Monday, June 29, 2015

Let's get on with it!

First off, the good news is that I have an appointment with the oncologist on Thursday morning. Finally, we can get moving! Basically, there are two doctors in this area who take the program I'm on, so I don't have a lot of choices. This one seems great, though.

At this point, I am generally in good spirits. I've read many success stories (don't stop--keep telling me!) and feel confident I'll beat this. I'm riding on a wave of love and support--I don't think I've ever felt so loved in my whole life. It's amazing.

But now the rush of emotions has died down, and I just want to get on with it already. Experience the hard parts to see if I really am that strong. Get past the surgery, the chemo, the radiation. Start the healing process. Feel better. Everyone's telling me how strong and brave I am, but the worst is yet to come and I have no idea how I'll handle it.

It's a little like when I did the marathon (crazy to think that was just a few months ago). There came this point, a calm between the hard part of training and the actual event. I was done training with the exception short runs to maintain my fitness, and I'd done all the blogging and my friends were hugely supportive. I had gone through the "this will be fun" phase and the "OMG this is so hard what the hell was I thinking" phase and the "OMG the marathon is only a few weeks away I can't do this" phase and had reached the "All right, I can do it let's just get it over with" stage. That's where I'm at. Let's just get it over with.

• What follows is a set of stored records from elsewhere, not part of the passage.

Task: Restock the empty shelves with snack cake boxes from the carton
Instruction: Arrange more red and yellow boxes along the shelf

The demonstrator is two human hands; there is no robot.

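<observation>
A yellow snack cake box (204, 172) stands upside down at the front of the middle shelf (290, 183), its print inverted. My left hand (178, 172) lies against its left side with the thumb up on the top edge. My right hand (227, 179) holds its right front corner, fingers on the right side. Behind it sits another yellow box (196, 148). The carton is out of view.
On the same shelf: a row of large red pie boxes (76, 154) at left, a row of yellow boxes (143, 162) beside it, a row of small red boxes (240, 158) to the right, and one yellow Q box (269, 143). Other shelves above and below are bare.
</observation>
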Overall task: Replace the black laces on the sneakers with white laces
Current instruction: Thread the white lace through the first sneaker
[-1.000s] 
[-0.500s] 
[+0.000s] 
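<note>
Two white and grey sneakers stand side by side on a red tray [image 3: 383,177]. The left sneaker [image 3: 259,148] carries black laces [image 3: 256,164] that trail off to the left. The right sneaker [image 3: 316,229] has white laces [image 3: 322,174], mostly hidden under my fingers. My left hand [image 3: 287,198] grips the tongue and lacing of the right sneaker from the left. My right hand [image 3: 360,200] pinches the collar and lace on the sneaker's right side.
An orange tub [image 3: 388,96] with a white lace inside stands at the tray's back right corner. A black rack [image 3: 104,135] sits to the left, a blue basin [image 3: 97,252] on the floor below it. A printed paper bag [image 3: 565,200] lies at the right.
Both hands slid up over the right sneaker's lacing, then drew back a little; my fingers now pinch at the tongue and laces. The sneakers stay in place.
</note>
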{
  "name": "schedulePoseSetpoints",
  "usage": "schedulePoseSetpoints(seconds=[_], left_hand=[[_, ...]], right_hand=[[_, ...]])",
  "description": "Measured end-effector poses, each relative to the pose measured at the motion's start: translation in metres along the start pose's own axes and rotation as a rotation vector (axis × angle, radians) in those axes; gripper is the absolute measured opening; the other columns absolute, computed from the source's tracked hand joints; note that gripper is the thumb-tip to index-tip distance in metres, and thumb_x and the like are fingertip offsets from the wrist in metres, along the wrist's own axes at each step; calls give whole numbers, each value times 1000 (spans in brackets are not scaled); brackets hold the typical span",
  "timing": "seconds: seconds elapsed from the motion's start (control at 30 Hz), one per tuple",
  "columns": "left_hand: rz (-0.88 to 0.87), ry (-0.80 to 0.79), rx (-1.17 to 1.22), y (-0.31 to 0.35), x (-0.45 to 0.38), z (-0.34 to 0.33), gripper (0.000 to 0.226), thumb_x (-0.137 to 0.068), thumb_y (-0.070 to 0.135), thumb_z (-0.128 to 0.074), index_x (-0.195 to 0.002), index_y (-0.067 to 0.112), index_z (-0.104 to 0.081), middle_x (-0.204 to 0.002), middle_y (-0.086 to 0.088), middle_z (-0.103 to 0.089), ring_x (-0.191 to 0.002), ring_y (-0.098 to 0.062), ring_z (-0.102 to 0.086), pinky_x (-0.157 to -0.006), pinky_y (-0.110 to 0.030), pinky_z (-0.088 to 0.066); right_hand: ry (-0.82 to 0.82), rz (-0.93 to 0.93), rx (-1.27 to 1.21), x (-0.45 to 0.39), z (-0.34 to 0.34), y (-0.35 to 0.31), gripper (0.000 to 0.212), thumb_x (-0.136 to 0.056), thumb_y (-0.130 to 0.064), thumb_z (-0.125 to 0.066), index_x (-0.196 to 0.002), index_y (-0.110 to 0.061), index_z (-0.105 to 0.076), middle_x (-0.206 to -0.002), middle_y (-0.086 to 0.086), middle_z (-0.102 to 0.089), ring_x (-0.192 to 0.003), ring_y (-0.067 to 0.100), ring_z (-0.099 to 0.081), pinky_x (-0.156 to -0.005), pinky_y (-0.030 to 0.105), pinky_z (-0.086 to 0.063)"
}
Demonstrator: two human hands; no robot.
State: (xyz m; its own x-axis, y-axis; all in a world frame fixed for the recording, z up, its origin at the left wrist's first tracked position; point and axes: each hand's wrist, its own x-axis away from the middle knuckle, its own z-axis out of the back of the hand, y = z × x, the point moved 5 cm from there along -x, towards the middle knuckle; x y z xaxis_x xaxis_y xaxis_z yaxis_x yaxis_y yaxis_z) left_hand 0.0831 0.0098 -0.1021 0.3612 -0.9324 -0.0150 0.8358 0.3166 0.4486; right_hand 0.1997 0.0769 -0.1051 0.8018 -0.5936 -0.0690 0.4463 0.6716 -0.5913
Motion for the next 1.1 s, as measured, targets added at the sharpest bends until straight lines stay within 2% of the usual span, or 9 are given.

Physically, I tire very easily, I'm in pain, and I often feel slightly sick to my stomach. I am sleeping well, though, so there's that.

My darling Michael is home, and we'll start moving me in as time and energy allows. He bought me a book, "Let Me Get This Off My Chest..." by Margaret Lesh. A lighthearted view of her experience with the disease. I've started reading it and am enjoying it. Seems like a good read for anyone with cancer or even anyone who knows someone with cancer (like....you!). I'd recommend it based on the few chapters I've read.

Thank you for taking this journey with me, and keep those survival stories coming!

11 comments:

  1. Well, let's see.... I have survived several friends cancers.... does that count? I plan to survive your cancer too, which sort of means you have to be around to see taht happen. So there ya go.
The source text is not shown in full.